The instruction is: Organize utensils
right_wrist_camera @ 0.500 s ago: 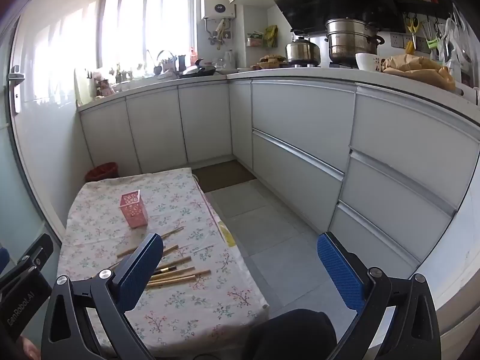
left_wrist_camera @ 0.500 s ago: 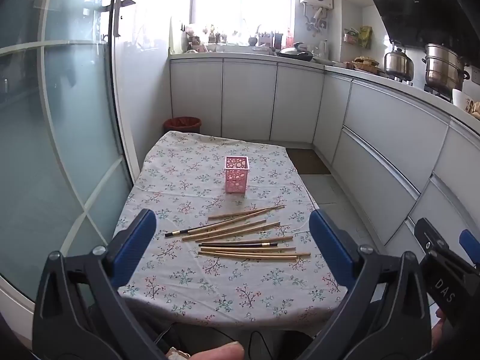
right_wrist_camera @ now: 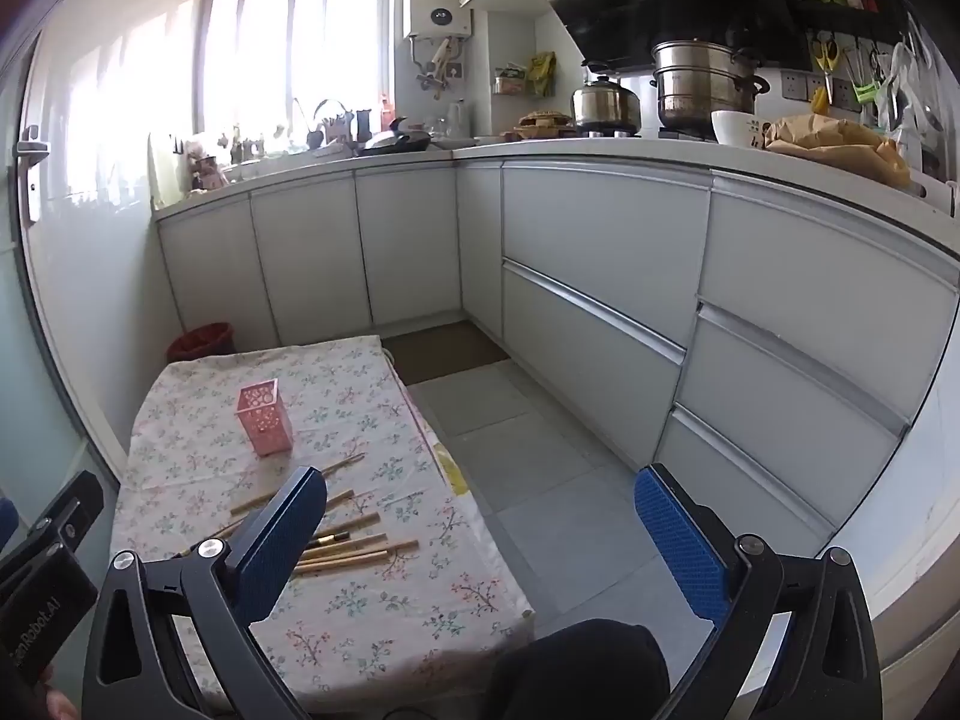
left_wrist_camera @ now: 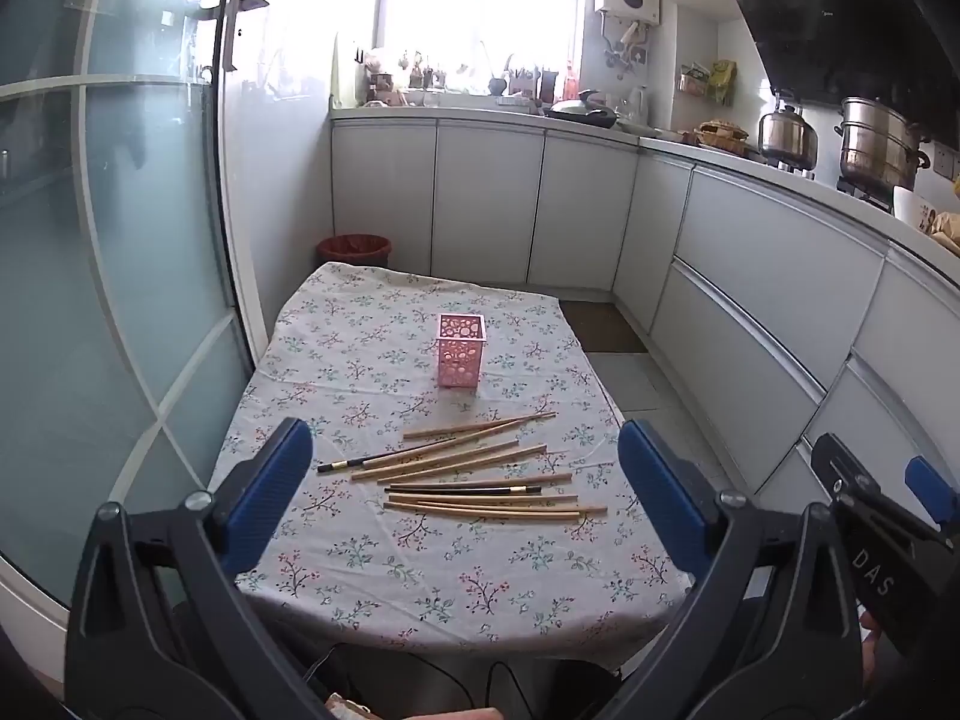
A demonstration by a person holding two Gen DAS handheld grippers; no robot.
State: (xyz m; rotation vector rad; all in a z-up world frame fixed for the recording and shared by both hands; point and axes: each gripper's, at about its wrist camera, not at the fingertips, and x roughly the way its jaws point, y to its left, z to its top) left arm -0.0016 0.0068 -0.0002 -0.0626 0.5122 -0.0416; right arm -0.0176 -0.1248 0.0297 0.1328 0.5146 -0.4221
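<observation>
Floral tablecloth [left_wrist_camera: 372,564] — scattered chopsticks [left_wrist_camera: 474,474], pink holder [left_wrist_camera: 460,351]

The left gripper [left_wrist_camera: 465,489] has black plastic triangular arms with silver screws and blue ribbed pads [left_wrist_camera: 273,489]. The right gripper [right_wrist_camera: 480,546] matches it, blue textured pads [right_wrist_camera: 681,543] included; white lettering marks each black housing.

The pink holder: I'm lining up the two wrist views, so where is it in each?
Left wrist: pink holder at centre, beyond the chopsticks.
Right wrist: pink holder at lower left, upright on the tablecloth.
Shared landmark: red bin.
</observation>
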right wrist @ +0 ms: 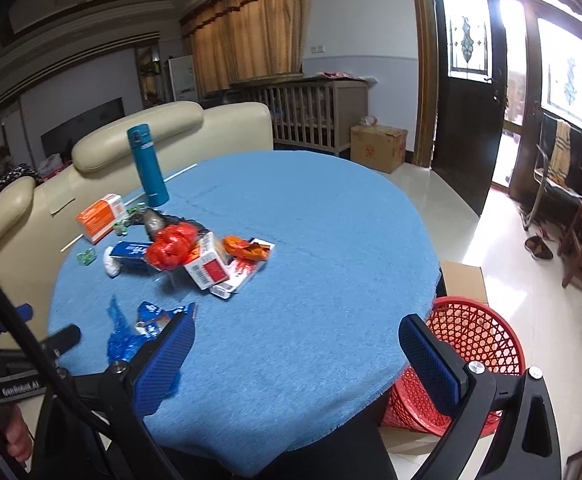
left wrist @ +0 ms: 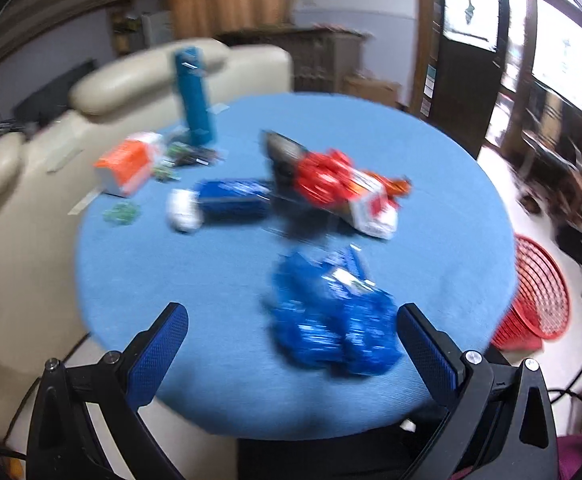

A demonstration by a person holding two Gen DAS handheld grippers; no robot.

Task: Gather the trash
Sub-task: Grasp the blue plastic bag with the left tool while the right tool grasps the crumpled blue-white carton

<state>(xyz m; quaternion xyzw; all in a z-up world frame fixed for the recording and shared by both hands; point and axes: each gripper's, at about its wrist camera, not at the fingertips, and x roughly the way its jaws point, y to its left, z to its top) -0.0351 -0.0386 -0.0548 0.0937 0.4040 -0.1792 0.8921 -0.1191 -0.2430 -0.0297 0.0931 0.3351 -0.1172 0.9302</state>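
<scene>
Left gripper [left wrist: 293, 344] is wide open and empty, the crumpled blue wrapper [left wrist: 331, 320] lower centre of frame, apparently between its pads though blur obscures contact. Right gripper [right wrist: 297, 356] is open, empty. The wrapper is likely light, soft and slippery; pinch its bunched middle.

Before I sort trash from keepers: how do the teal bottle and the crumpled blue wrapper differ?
The teal bottle stands upright near the table's far edge by the sofa; the crumpled blue wrapper lies slumped near the front edge. The bottle is smooth, rigid and capped; the wrapper is creased and shapeless. The wrapper sits just ahead of the left gripper, between its open fingers; the bottle is farther from both grippers. Both rest on the blue tablecloth.
</scene>
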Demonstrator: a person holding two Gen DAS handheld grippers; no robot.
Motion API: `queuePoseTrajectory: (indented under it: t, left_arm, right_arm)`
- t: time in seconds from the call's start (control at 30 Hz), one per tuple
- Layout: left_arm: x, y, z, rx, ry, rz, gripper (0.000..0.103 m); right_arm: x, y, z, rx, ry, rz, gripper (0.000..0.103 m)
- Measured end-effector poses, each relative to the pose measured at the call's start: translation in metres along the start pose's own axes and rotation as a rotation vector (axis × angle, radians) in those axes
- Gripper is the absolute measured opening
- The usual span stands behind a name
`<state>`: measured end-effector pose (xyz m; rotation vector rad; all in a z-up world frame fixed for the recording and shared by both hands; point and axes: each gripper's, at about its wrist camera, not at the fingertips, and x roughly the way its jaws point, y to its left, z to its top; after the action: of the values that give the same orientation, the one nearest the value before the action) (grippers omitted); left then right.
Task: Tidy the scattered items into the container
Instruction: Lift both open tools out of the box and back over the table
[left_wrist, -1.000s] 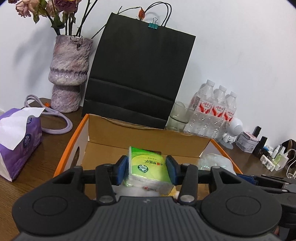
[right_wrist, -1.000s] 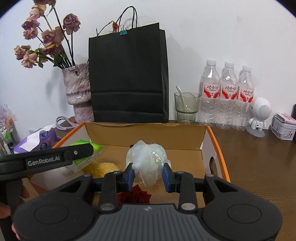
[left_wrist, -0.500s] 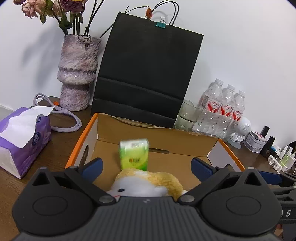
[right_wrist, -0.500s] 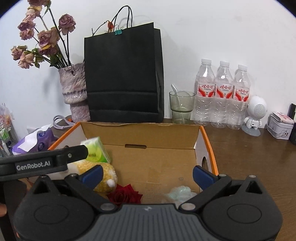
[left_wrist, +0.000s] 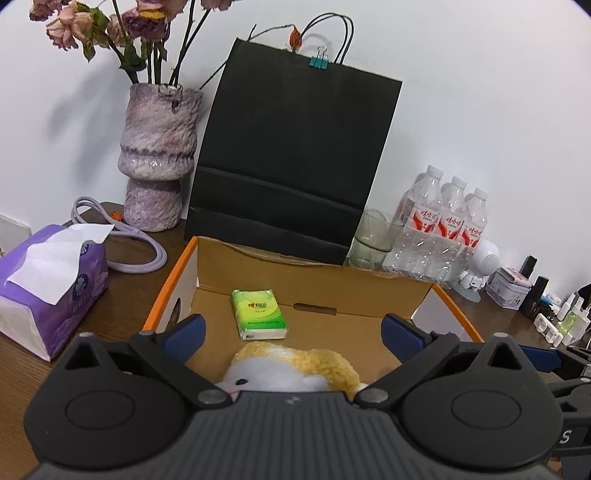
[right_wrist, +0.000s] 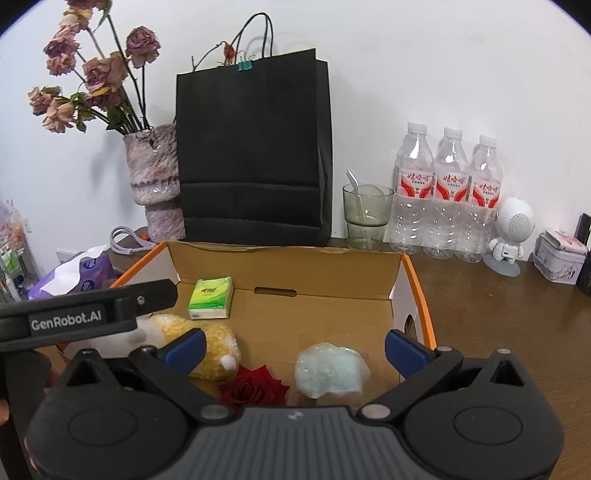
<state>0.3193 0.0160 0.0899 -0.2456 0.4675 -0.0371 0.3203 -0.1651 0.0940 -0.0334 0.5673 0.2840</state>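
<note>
Cardboard box (right_wrist: 284, 325) with orange-edged side flaps sits open on the brown wooden table (right_wrist: 517, 314); it holds four items. Green tissue pack (left_wrist: 258, 314) lies flat on the box floor near the back wall, left of the slot cut in that wall. Yellow-and-white plush toy (right_wrist: 207, 343) lies at the front left of the box floor, near the pack but apart from it. Red fabric rose (right_wrist: 255, 387) lies just beside the plush on its right. Pale blue crinkled plastic bundle (right_wrist: 328, 373) lies right of the rose, at the front of the box.

Left gripper (left_wrist: 291, 332) hangs above the front of the box with its blue-padded jaws spread wide and nothing between them; the plush toy shows directly below it. Right gripper (right_wrist: 295, 347) hangs above the front right of the box, jaws likewise spread wide and gripping nothing; the plastic bundle lies on the floor between and below its pads (right_wrist: 404, 352). In the right wrist view, the left unit appears as a black bar at the left edge, over the plush.

Behind the box stand a black paper bag (right_wrist: 251, 155), a vase (left_wrist: 159, 155) of dried roses, a glass (right_wrist: 365, 214) with a spoon and three water bottles (right_wrist: 447, 192). A purple tissue packet (left_wrist: 48, 280) rests left of the box.
</note>
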Motion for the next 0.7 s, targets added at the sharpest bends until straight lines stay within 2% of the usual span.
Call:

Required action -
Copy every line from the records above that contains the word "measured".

The answer -
- Measured end-effector poses, each relative to the pose measured at the call's start: translation in metres along the start pose's own axes and rotation as a rotation vector (axis × angle, radians) in those axes
- Gripper is the absolute measured opening
`<state>`: measured end-effector pose (xyz m; rotation vector rad; all in a z-up world frame fixed for the recording and shared by both hands; point and axes: each gripper's, at about its wrist camera, not at the fingertips, and x roughly the way its jaws point, y to its left, z to its top; after the action: of the values that give the same orientation, the one nearest the value before the action) (grippers omitted); left then right.

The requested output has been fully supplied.